▶ _About this task_: Reproduce the listing that follows, line for line.

▶ _Collected data_:

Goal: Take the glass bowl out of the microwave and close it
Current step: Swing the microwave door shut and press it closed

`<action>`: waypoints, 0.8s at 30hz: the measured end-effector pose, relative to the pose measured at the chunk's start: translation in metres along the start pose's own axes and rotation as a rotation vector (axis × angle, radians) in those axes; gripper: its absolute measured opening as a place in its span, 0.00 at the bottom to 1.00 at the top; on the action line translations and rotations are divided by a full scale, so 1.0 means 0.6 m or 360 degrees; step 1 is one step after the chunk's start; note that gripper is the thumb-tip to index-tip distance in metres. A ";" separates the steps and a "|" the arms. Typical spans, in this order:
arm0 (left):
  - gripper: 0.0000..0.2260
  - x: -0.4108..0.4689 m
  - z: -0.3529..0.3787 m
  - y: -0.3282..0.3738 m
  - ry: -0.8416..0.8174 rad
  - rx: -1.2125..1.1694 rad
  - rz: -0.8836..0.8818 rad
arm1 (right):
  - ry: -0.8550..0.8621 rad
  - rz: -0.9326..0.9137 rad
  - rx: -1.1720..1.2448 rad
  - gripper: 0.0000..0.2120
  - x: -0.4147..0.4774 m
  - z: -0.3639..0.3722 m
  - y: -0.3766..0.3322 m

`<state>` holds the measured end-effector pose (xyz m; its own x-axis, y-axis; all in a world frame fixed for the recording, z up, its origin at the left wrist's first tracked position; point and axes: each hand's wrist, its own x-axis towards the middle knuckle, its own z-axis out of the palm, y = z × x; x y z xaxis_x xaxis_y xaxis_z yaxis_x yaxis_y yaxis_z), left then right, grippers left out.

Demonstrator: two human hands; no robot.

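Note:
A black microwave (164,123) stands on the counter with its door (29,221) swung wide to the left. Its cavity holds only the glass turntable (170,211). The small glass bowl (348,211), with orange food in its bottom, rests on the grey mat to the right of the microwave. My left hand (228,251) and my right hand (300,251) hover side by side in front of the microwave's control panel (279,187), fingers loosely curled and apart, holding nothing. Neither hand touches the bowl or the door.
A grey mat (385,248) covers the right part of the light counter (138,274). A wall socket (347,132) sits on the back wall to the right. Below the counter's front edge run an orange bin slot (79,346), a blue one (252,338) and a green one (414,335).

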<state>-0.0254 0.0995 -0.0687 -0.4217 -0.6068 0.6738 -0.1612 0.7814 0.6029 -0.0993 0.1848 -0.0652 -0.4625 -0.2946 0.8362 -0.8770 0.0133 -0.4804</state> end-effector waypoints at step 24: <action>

▶ _Expected answer_:
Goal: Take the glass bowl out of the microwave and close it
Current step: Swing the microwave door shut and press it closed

`<action>`: waypoints, 0.8s at 30hz: the measured end-effector pose, relative to the pose measured at the chunk's start: translation in metres along the start pose's own axes and rotation as a rotation vector (axis × angle, radians) in those axes; gripper: its absolute measured opening as a place in its span, 0.00 at the bottom to 1.00 at the top; on the action line translations and rotations are divided by a full scale, so 1.0 means 0.6 m or 360 degrees; step 1 is one step after the chunk's start; note that gripper is the thumb-tip to index-tip distance in metres. A ";" separates the steps and a "|" the arms. Typical spans, in this order:
arm0 (left):
  - gripper: 0.0000..0.2260
  - x: -0.4108..0.4689 m
  - z: -0.3529..0.3787 m
  - y: -0.3282..0.3738 m
  - ry: -0.8416..0.8174 rad
  - rx: -1.2125..1.1694 rad
  - rz: -0.8836..0.8818 rad
arm1 (right):
  - ry: -0.8550..0.8621 rad
  - rz: -0.9326..0.9137 rad
  - rx: -1.1720..1.2448 rad
  - gripper: 0.0000..0.2120
  - x: -0.4147..0.4774 m
  - z: -0.3639..0.3722 m
  - y: -0.3766..0.3322 m

`<state>` holds the measured end-effector pose (xyz m; its own x-axis, y-axis; all in a world frame fixed for the recording, z up, its origin at the left wrist's first tracked position; point and axes: each hand's wrist, its own x-axis towards the middle knuckle, its own z-axis out of the palm, y = z × x; x y z xaxis_x xaxis_y xaxis_z yaxis_x yaxis_y yaxis_z), left then right, grippers left out.

Demonstrator: two human hands; no robot.

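Note:
A black microwave (164,123) stands on the counter with its door (29,221) swung wide to the left. Its cavity holds only the glass turntable (170,211). The small glass bowl (348,211), with orange food in its bottom, rests on the grey mat to the right of the microwave. My left hand (228,251) and my right hand (300,251) hover side by side in front of the microwave's control panel (279,187), fingers loosely curled and apart, holding nothing. Neither hand touches the bowl or the door.
A grey mat (385,248) covers the right part of the light counter (138,274). A wall socket (347,132) sits on the back wall to the right. Below the counter's front edge run an orange bin slot (79,346), a blue one (252,338) and a green one (414,335).
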
<state>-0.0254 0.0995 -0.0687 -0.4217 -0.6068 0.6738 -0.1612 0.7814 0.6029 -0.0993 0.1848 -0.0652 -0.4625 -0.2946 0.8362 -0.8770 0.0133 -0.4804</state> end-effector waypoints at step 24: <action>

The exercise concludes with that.